Magazinrundschau - Archiv

Red Bull Music Academy

2 Presseschau-Absätze

Magazinrundschau vom 16.04.2019 - Red Bull Music Academy

Pophistoriker Simon Reynolds erinnert in einem epischen Feature an den italienischen Avantgarde-Komponisten Luigi Nono, der in seiner Arbeit Klangexperimente mit einer profunden kommunistischen Weltsicht kombinierte. Die 60er und 70er waren die zentrale Phase seines Schaffens, eines seiner zentralen Klangmaterialien war die menschliche Stimme, die er in seinem eigens für solche Zwecke eingerichteten Studio-Labor auf vielfältige Weise aufnahm und verfremdete. Anders als viele andere linke Avantgardisten unter seinen Zeitgenossen hielt er sich allerdings nicht bloß im Elfenbeinturm der Kunst auf, sondern suchte den direkten Kontakt zu den protestierenden Studenten und den Arbeitern in den Fabriken. Zu seinen wichtigsten Arbeiten zählte die Komposition "Die erleuchtete Fabrik" - "ein wildes Stück Aufklärung für den Bourgeois mit seiner Vorliebe für klassische Musik, der zwar die Vorteile der Fabrikarbeit genießt, aber keinen blassen Schimmer von den feindlichen Bedingungen hat, unter denen sie geleistet wird. 'Ich verbrachte drei Tage mit den Arbeitern von Italsider', erinnerte sich Nono an seine Klang-Expedition im Jahr 1964 in eine Metallfabrik in Genua. 'Ich diskutierte mit ihnen, nahm ihre Äußerungen und die akustische Umgebung auf, in der sie arbeiteten. Es ging mir nicht nur darum, ein Werk über Fabrikarbeit zu gestalten, sondern darüber hinaus auch die Auswirkungen dieser besonderen Arbeitsumgebung mit all ihren Verletzungsgefahren auf das Privatleben der Arbeiter zu verstehen.

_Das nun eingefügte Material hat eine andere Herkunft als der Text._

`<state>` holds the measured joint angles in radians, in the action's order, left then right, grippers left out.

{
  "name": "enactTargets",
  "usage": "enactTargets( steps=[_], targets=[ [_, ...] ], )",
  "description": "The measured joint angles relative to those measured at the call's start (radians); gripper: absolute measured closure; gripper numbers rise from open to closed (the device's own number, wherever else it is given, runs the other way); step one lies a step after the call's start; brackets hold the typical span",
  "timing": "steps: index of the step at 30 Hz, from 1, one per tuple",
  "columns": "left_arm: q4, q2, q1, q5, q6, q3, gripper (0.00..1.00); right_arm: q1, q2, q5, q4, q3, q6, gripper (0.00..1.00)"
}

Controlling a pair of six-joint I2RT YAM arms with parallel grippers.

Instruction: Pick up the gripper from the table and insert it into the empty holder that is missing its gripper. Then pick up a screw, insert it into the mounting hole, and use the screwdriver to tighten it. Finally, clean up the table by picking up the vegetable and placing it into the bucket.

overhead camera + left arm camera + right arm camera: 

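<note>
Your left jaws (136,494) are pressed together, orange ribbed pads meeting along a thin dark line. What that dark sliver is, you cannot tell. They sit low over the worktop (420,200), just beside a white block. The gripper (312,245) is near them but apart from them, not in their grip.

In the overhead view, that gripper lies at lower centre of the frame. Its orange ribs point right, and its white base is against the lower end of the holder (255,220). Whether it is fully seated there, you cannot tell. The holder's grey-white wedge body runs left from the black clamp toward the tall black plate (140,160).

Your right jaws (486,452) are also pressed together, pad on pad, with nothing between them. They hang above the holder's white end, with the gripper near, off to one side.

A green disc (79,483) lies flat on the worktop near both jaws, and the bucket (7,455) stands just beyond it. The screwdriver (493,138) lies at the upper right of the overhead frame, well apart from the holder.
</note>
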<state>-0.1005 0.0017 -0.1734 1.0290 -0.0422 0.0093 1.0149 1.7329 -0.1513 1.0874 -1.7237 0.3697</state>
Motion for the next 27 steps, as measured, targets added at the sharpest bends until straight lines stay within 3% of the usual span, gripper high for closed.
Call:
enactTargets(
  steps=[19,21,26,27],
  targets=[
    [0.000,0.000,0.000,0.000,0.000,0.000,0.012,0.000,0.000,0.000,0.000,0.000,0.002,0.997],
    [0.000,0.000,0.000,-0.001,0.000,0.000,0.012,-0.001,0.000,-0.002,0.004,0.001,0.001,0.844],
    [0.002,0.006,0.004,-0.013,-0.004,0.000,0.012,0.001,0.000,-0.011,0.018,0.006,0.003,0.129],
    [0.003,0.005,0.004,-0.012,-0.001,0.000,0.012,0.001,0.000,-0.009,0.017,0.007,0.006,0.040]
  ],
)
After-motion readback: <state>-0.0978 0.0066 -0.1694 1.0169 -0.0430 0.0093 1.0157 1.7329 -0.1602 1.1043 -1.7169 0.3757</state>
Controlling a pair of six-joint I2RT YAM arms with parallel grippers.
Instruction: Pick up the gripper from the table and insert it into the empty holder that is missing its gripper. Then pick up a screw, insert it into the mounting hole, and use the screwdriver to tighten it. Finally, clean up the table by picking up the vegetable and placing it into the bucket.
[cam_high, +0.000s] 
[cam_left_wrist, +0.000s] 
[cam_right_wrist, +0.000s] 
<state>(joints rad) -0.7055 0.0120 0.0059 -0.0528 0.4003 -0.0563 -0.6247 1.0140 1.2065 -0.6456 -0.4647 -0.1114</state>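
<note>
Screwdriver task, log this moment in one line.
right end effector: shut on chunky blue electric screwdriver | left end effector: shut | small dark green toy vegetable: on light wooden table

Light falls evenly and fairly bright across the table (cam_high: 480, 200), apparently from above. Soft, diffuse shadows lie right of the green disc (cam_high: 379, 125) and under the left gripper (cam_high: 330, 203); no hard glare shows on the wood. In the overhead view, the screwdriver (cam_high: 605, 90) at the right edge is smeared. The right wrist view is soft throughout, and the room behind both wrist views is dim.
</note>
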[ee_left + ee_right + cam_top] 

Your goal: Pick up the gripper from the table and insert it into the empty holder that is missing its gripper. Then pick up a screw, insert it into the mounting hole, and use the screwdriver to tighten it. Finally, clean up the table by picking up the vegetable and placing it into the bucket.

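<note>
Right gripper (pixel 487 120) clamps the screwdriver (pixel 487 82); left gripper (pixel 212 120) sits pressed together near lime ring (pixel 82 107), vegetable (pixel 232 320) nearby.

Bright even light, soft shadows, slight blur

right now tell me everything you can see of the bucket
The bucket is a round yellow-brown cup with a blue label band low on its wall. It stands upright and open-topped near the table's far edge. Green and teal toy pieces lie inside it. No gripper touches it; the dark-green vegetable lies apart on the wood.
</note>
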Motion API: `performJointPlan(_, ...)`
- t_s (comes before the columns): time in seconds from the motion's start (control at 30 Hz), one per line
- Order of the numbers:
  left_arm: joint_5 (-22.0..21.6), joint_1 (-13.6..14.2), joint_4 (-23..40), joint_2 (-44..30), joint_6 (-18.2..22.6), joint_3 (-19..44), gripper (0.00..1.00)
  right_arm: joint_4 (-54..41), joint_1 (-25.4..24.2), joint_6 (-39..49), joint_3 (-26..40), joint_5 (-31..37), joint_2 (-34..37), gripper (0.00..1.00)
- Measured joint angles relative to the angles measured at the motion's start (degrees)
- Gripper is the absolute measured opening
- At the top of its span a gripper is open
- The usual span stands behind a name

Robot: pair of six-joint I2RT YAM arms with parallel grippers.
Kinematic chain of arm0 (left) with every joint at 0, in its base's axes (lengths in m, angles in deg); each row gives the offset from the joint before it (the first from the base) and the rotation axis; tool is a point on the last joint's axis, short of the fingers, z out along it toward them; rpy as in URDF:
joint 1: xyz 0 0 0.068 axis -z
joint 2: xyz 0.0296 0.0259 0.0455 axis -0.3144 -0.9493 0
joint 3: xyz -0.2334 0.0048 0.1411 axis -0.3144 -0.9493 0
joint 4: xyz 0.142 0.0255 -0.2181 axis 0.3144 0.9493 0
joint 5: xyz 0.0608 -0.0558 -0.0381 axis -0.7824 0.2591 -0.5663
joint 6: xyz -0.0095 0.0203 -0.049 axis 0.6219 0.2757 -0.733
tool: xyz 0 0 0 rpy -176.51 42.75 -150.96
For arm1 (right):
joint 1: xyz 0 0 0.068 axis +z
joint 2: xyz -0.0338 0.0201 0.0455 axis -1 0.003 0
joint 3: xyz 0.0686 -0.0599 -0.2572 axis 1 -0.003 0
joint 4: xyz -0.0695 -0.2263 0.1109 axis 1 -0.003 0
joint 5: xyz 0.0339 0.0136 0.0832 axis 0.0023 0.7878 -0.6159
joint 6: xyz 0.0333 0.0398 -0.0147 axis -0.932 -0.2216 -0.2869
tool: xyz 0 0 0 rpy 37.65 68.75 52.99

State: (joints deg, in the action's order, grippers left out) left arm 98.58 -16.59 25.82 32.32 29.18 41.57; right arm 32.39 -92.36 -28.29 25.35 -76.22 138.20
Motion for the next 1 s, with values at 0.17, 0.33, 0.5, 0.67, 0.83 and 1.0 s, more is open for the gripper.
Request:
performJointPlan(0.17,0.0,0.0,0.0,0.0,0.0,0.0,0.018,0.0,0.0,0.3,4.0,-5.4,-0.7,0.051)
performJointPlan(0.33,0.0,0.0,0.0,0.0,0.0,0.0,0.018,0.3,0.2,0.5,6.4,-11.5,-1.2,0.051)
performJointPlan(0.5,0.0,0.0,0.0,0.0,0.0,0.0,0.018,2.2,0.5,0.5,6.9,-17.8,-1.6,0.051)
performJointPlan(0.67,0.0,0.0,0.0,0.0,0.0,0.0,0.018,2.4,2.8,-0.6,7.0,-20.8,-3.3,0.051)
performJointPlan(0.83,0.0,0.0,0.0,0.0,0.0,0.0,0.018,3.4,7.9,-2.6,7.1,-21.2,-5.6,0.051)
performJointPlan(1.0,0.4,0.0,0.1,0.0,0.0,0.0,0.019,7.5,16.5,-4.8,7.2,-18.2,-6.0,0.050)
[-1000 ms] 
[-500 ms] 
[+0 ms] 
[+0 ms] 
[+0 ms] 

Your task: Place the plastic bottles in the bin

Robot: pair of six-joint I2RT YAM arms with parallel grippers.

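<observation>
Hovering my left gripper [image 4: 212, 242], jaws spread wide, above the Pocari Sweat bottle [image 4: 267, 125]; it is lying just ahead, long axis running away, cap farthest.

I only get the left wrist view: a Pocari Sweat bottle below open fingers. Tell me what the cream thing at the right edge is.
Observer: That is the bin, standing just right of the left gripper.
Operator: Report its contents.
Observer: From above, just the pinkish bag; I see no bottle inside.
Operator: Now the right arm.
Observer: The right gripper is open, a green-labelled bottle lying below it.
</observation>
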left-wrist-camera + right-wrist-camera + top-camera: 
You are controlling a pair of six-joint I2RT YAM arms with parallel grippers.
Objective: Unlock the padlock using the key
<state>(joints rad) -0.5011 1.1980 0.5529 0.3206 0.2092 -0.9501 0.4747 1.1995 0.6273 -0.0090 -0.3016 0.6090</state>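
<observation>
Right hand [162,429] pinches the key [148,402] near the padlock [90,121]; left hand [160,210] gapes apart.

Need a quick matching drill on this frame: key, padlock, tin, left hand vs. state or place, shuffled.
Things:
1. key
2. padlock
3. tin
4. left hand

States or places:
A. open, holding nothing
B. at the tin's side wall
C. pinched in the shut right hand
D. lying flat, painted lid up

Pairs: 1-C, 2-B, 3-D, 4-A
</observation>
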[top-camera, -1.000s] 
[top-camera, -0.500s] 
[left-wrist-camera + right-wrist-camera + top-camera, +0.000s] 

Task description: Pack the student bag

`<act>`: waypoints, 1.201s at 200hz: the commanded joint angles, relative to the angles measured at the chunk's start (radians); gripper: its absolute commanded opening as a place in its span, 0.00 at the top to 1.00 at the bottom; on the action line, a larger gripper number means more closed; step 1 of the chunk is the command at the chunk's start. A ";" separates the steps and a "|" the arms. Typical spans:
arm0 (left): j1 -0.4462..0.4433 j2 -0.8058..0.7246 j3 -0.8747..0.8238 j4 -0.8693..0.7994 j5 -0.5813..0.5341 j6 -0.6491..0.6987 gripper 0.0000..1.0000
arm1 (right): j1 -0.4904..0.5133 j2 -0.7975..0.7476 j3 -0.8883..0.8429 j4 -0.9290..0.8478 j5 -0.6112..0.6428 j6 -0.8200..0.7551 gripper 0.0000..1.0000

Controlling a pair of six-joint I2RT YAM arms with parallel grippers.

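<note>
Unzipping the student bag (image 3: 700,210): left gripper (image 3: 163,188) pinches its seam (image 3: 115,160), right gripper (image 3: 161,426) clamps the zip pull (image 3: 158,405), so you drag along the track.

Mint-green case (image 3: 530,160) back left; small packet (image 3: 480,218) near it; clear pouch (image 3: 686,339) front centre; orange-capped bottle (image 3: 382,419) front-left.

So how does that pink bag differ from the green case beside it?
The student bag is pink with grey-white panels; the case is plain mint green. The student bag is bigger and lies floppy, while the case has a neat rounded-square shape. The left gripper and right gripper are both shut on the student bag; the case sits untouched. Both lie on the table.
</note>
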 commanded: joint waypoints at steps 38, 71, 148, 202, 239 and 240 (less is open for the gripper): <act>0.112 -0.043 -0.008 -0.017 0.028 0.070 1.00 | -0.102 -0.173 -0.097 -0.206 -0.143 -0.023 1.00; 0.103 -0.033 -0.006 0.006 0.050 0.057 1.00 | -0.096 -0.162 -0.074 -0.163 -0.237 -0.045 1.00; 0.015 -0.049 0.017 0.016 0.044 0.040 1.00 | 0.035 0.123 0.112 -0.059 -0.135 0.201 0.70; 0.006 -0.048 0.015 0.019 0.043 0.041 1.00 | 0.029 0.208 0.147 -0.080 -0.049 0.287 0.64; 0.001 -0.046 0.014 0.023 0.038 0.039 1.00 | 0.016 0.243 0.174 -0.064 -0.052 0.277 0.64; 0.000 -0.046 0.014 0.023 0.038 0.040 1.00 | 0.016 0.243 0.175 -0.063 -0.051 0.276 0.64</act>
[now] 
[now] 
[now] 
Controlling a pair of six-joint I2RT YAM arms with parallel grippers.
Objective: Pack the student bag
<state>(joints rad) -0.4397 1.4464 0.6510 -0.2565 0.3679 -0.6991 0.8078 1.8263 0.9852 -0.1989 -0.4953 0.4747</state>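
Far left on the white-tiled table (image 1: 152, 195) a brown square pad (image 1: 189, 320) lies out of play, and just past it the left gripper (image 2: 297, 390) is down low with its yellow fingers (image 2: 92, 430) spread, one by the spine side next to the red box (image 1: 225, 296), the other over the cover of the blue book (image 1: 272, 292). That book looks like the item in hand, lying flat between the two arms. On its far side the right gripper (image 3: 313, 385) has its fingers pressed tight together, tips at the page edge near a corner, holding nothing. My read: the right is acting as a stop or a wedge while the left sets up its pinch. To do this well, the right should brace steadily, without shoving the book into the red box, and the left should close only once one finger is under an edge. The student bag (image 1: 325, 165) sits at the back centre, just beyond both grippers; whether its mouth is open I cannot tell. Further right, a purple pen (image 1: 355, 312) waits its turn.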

Dafür war es nötig, auch die psycho-physischen Reaktionen der Arbeiter aufzunehmen anstatt sie bloß zu 'fotografieren', wie sie in der Fabrik arbeiteten.' Nono nahm 'den Lärm der Hochöfen auf, wenn geschmolzener Stahl in sie gegossen wird, dazu die lauten, zornigen Stimmen der Arbeiter, die sich schnelle Anweisungen gaben.' ... 'Die Arbeiter sind über Radio und Popsongs dem Bombardement eskapistischer Konsumption ausgesetzt', beobachtet Nono 1966 in einem Interview. 'Aber um ihr eigenes Leben und um ihrer Arbeit willen, müssen sie in Fragen der Technik Avantgarde sein: neue technische Mittel für die Produktion und Arbeit. ... Das Verständnis für die Arbeits- und Kompositionsabläufe im Studio, sowie für die semantische Analyse des Textes im Bezug darauf, wie er Musik wird, fällt ihnen leicht.'" Wir hören rein:

Magazinrundschau vom 08.05.2018 - Red Bull Music Academy

Pophistoriker Simon Reynolds hat retrospektiv ein neues Genre entdeckt: Synthedelia, psychedelische elektronische Musik aus den Sechzigern. Wie versteht er dieses "Quasi-Genre", in das für ihn Bands wie etwa Fifty Foot Hose fallen? "Zunächst: Die gemeinsame Herangehensweise an Elektronik war abstrakt und klangmalerisch, oft standen selbstgebaute Instrumente im Vordergrund. Weiterhin stehen die meisten dieser Gruppen in direkter Verbindung zur Avantgarde der Sechziger - sie stehen mit einem Bein im Psychedelic-Rock und mit dem anderen entweder im Bereich der akademischen Komposition oder im Fluxus-Underground der Multimedia-Happenings. Abschließend veröffentlichten all diese Bands ein oder zwei Alben, bevor sie sich auflösten. Anders als in Europa, wo Synthesizer in die progressive Musik eingebunden wurden und elektronischer Trance-Rock anhaltende Karrieren ermöglichte, schlugen die Innovationen von Fifty Foot Hose, Intersystems und all den anderen einfach keine Wurzeln im amerikanischen Boden. Keine der synthedelischen Bands wuchs sich zum US-Pendant von Tangerine Dream oder Kraftwerk aus. Ihre Platten überlebten als vom Charme ihrer Entstehungszeit geprägte Kuriositäten, aber auch als Herolde einer Zukunft, die nie eingetreten ist. Sie bieten damit einen verlockenden Ausblick auf das, was hätte möglich sein können."